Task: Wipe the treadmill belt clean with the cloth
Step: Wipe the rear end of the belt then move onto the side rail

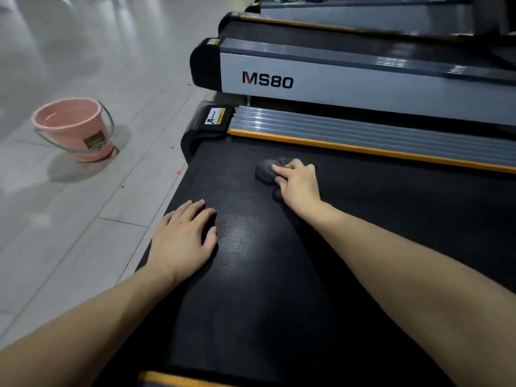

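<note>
The black textured treadmill belt (251, 289) fills the middle of the view. A small crumpled dark grey cloth (266, 170) lies on the belt near its far side rail. My right hand (300, 184) lies on top of the cloth, fingers curled over it and pressing it onto the belt. My left hand (183, 236) rests flat on the belt near its rear end, fingers straight and together, holding nothing.
A grey ribbed side rail with an orange strip (363, 148) borders the belt's far side. Another treadmill marked MS80 (268, 79) stands beyond it. A pink bucket (75, 127) sits on the grey tiled floor to the left.
</note>
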Motion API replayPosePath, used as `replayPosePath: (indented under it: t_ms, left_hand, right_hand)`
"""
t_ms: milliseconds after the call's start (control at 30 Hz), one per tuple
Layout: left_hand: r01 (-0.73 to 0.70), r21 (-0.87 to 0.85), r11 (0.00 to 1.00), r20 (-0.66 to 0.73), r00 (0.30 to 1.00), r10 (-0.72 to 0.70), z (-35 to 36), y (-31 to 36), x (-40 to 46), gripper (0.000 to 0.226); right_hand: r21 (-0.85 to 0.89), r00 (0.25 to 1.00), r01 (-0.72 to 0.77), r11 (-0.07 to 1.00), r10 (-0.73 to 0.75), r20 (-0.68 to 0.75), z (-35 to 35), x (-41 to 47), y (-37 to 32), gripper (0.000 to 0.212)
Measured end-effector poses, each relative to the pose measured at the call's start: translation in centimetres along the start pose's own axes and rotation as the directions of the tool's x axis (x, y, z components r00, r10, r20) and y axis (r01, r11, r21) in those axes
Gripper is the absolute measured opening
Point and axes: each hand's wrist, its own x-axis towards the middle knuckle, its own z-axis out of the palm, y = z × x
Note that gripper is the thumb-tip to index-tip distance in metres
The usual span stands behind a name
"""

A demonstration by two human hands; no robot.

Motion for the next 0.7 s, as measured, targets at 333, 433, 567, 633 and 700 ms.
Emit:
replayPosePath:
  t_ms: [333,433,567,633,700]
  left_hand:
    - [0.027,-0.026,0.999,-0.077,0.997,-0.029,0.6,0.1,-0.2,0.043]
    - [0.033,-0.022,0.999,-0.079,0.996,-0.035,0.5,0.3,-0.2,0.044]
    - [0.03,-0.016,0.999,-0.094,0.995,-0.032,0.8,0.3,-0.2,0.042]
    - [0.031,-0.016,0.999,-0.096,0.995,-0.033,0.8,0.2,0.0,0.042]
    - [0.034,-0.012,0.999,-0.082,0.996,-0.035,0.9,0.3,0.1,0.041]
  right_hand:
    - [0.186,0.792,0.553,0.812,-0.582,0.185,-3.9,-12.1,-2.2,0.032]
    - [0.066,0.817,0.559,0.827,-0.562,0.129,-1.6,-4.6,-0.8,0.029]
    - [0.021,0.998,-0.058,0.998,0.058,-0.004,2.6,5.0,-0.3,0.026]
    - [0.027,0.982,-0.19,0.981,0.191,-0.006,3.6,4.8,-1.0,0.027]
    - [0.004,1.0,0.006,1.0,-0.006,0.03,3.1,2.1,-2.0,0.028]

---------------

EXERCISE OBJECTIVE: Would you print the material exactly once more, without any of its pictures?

SOLUTION TO THE EXERCISE:
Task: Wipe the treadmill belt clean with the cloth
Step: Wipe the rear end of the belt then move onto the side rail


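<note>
The black textured treadmill belt (251, 289) fills the middle of the view. A small crumpled dark grey cloth (266, 170) lies on the belt near its far side rail. My right hand (300, 184) lies on top of the cloth, fingers curled over it and pressing it onto the belt. My left hand (183, 236) rests flat on the belt near its rear end, fingers straight and together, holding nothing.
A grey ribbed side rail with an orange strip (363, 148) borders the belt's far side. Another treadmill marked MS80 (268, 79) stands beyond it. A pink bucket (75, 127) sits on the grey tiled floor to the left.
</note>
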Motion API replayPosePath, used as `replayPosePath: (indented under it: t_ms, left_hand, right_hand)`
"""
t_ms: milliseconds after the call's start (control at 30 Hz), one per tuple
Layout: left_hand: r01 (-0.73 to 0.70), r21 (-0.87 to 0.85), r11 (0.00 to 1.00), r20 (-0.66 to 0.73), r00 (0.30 to 1.00), r10 (-0.72 to 0.70), z (-35 to 36), y (-31 to 36), x (-40 to 46), gripper (0.000 to 0.226); right_hand: r21 (-0.85 to 0.89), r00 (0.25 to 1.00), r01 (-0.72 to 0.77), r11 (-0.07 to 1.00), r10 (-0.73 to 0.75), r20 (-0.68 to 0.75), z (-35 to 35), x (-41 to 47), y (-37 to 32), gripper (0.000 to 0.212)
Measured end-effector poses, each relative to the pose measured at the call's start: translation in centimetres along the start pose's own axes and rotation as the directions of the tool's x axis (x, y, z components r00, r10, r20) and y axis (r01, r11, r21) in those axes
Gripper is the absolute measured opening
Point and axes: each hand's wrist, its own x-axis towards the middle knuckle, its own z-axis out of the palm, y = z × x
Note that gripper is the thumb-tip to index-tip distance in metres
The usual span stands behind a name
"""

A demonstration by two human hands; no robot.

Motion for the next 0.7 s, as measured, targets at 333, 433, 567, 633 and 700 ms.
Emit:
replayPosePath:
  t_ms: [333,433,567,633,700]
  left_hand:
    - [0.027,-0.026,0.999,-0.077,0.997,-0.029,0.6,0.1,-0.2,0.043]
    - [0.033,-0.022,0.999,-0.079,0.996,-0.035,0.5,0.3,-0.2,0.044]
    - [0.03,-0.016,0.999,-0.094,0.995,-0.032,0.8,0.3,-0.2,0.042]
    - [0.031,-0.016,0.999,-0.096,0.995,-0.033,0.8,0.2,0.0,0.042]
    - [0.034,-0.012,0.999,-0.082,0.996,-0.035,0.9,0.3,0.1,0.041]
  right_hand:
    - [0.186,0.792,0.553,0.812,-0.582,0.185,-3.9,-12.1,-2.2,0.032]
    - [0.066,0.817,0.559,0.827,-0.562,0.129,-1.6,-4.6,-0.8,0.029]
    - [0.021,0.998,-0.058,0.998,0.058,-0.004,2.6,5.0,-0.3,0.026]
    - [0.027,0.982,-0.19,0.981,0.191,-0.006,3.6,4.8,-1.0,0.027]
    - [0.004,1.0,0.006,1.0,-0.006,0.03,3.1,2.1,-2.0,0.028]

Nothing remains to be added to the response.